I remember constantly thinking if only I had more time to prepare.
A funny thing happens in a time of desperation.
You rise to the occasion.
I won't pretend like I optimized every day.
But I was present, and I showed up with materials for my students to learn.
And I learned too:
I learned how to use rudimentary animation software to help explain complex rhetorical ideas.
I learned how to integrate ClassDojo into our routine to manage my classroom, accept homework from students, present learning materials to them, and all while largely circumventing the Great Firewall of China.
I remember signing off our Zoom meeting on the last day of class and weeping into my hands.
Though I look back on the experience now through a healthy lens of what I learned, I still remember feeling like nothing we had done during the semester was enough. None of it was planned. How could it have been?

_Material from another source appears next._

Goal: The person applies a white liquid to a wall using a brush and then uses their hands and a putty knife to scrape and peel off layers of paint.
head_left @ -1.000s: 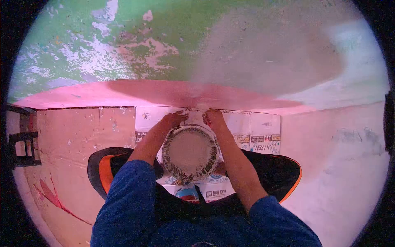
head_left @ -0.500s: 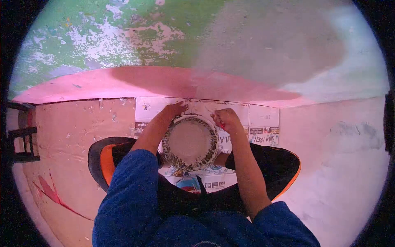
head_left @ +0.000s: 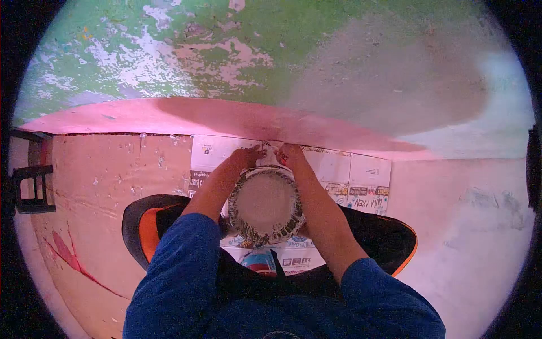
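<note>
Both hands are meeting at the far rim of the bowl: left hand (head_left: pixel 248 155) is lying with fingers curled over the rim's far-left edge, and right hand (head_left: pixel 289 152) is bending down on the far-right edge, just beside it. Fingertips are nearly touching each other. Cannot tell whether either hand is pinching the rim or only pressing on it, as the fingertips are too small to read.

Peeling green plaster wall (head_left: pixel 169 51) is filling the top of the view, with a grey patch to its right. Pink painted band (head_left: pixel 226 118) is running along the wall's foot. Pale pink concrete floor (head_left: pixel 101 181) is spreading below it. Dark blue sleeves (head_left: pixel 180 271) are covering both upper arms, and the forearms are showing bare. Black garment with orange trim (head_left: pixel 144 226) is showing on either side of the arms. White printed paper sheets (head_left: pixel 361 175) are lying flat on the floor against the band. Round bowl with a patterned paper-strip rim and a plain pale inside (head_left: pixel 264 204) is sitting upright on these sheets, between the two forearms, touching them. Black metal frame (head_left: pixel 31 189) is standing at the far left edge, well apart.
</note>
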The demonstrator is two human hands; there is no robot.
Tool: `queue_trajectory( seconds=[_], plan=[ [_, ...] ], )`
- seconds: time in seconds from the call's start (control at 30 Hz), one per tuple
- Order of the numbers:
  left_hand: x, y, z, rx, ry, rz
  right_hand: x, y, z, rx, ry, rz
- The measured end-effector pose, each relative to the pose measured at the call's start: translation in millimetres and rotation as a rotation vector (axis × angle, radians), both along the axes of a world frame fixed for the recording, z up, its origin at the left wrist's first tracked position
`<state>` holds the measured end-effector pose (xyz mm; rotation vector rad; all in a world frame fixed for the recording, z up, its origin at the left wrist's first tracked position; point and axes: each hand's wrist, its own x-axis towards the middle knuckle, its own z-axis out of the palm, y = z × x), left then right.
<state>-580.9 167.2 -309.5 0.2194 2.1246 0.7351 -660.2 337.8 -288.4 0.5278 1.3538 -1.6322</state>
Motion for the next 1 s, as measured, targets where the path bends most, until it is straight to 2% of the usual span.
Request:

When my company gave me the news that China wouldn't be accepting teachers who were outside of the country for the fall semester, I wept again thinking, why did I try so hard?
I've asked myself that question over and over again in the months since.
I keep returning to the same answer: I'm a helper. I want to help people. Even though I don't have much, I have a computer, and I will do anything I can to help people.
The homeless man.
I can help people with tech.
Maybe you read these ten perspectives like a random assortment of items, dear Coder. Or maybe you read them like an algorithm, as though one shift in perspective invariably leads to the next.
Sometimes I feel like I've been changing in a random, chaotic sort of way, because it took a painstaking amount of self-reflection to find the words to examine the changes in myself and print them to the page.
But once they hit paper, I take comfort in reading them algorithmically. I observe and sort how circumstance acts upon me and how my reactions shape my circumstances. I find power and edification in observing my rational behavior, even thought it felt impulsive when it happened in real time.
As coders, I think we take similar comfort in receiving an open-ended set of objectives and organizing them on a blank canvas in a way that others can read.
And I think we take comfort in knowing others will understand and value the things we make.
Maybe that's the theme: comfort in organization, comfort in making things for people, comfort in listening, refactoring, and sharing without expectation of anything in return.
That's the gravity of coding.
And I suppose that's where my meanderings end today, Dearest Coder.
As always, godspeed in your keystrokes.